Are mice good models for human neuromuscular disease? Comparing muscle excursions in walking between mice and humans

Abstract

Background: The mouse is one of the most widely used animal models to study neuromuscular diseases and test new therapeutic strategies. However, findings from successful pre-clinical studies using mouse models frequently fail to translate to humans due to various factors. Differences in muscle function between the two species could be crucial but often have been overlooked. The purpose of this study was to evaluate and compare muscle excursions in walking between mice and humans.

Methods: Recently published musculoskeletal models of the mouse hindlimb and human lower limb were used to simulate muscle-tendon dynamics during mouse and human walking, a key daily activity. Muscle fiber length changes (fiber excursions) of 25 muscle homologs in the two species were calculated from these simulations and then compared. To understand potential causes of differences in fiber excursions in walking, joint excursions and muscle moment arms were also compared across one gait cycle.
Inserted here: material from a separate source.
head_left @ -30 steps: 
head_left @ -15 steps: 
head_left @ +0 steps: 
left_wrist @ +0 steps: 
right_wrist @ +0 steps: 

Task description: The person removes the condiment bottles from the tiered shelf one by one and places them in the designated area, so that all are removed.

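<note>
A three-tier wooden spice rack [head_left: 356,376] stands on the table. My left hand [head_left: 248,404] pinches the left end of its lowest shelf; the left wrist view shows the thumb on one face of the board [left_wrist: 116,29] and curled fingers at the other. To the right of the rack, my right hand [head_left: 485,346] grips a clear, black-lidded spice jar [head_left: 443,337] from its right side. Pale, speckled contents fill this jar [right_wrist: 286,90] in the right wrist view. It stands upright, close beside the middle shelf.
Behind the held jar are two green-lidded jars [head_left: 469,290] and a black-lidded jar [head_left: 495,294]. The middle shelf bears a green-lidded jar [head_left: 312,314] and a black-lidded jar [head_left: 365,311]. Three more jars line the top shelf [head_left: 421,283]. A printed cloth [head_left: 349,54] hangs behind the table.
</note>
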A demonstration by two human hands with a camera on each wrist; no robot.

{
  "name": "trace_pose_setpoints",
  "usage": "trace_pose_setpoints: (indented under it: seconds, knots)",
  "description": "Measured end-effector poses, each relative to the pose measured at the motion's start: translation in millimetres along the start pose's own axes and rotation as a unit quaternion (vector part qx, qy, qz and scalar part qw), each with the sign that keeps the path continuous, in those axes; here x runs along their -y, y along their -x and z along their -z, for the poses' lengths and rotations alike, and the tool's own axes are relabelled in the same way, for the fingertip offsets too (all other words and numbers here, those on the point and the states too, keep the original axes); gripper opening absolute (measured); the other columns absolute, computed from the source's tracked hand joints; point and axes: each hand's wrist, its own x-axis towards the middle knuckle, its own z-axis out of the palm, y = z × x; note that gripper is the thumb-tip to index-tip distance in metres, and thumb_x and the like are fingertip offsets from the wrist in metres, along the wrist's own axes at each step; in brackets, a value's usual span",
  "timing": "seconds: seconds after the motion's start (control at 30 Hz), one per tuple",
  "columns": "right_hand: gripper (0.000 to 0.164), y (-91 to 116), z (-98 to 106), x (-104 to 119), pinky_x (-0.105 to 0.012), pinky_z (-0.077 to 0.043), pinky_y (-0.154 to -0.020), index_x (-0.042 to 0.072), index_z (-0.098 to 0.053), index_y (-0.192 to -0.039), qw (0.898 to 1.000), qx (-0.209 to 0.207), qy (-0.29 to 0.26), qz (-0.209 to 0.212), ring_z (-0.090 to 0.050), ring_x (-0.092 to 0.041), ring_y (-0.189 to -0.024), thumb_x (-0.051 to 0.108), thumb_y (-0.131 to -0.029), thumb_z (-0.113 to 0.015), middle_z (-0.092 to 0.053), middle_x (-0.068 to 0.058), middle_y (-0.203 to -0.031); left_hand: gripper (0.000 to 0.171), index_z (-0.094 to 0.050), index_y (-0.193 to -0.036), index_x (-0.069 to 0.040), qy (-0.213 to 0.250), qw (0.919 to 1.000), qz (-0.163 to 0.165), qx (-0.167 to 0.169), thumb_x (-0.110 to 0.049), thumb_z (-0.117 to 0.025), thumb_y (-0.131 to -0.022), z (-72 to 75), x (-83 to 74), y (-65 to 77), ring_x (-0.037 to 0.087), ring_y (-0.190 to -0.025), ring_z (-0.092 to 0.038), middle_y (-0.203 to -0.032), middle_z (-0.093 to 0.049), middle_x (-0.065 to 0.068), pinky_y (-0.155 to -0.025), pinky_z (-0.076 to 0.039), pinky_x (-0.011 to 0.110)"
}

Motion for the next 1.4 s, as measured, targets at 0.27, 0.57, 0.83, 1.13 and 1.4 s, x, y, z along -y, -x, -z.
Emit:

Results: Most muscles (19 out of 25 muscles) of the mouse hindlimb had much smaller fiber excursions as compared to human lower limb muscles during walking. For these muscles, fiber excursions in mice were only 48 ± 19% of those in humans. The differences in fiber excursion between the two species were primarily due to the reduced joint excursions and smaller muscle moment arms in mice as compared to humans.

Conclusions: Since progressive neuromuscular diseases, such as Duchenne muscular dystrophy, are known to be accelerated by damage accumulated from active muscle lengthening, these results suggest that biomechanical differences in muscle function during walking between mice and humans may impede the translations of knowledge gained from mouse models to humans. This knowledge would add a fresh perspective on how pre-clinical studies on mice might be better designed to improve translation to human clinical trials.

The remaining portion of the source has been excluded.